- _About this exercise_
Give the number of lines in the material below that include "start", and write nothing else.

- _Data block_

******************************

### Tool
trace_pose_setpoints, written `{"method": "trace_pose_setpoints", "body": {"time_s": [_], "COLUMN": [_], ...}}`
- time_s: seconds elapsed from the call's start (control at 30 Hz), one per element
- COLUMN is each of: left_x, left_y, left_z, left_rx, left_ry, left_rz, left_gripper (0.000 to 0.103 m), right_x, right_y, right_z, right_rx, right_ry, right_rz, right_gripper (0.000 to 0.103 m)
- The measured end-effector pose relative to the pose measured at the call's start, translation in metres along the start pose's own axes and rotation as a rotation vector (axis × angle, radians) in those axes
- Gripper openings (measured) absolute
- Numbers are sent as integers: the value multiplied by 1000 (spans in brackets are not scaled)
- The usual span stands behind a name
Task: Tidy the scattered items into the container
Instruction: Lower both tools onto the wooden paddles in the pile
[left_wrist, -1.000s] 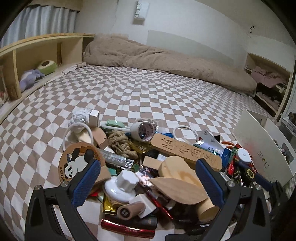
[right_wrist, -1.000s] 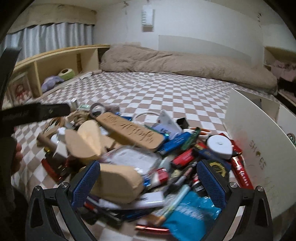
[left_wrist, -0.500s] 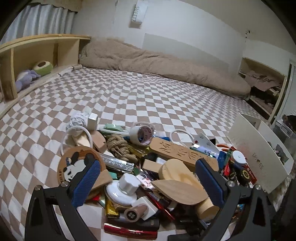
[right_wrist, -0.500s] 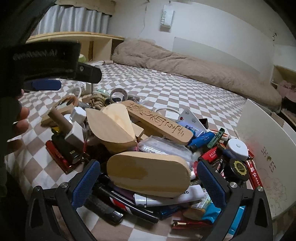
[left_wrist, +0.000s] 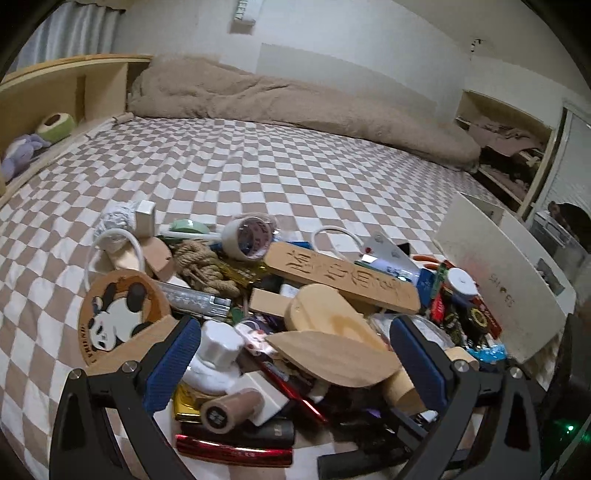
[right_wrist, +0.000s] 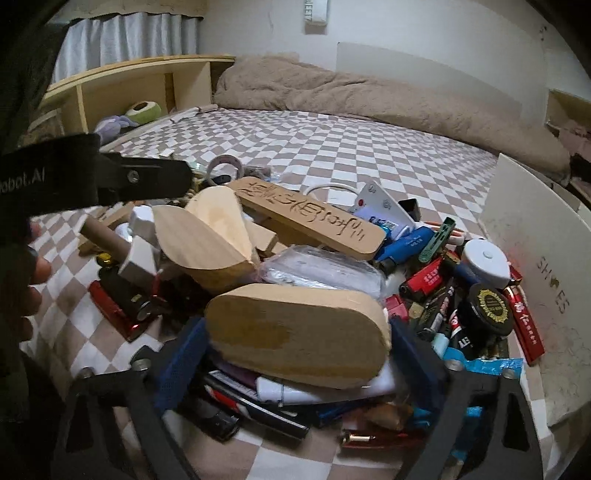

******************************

- _Exercise solution_
2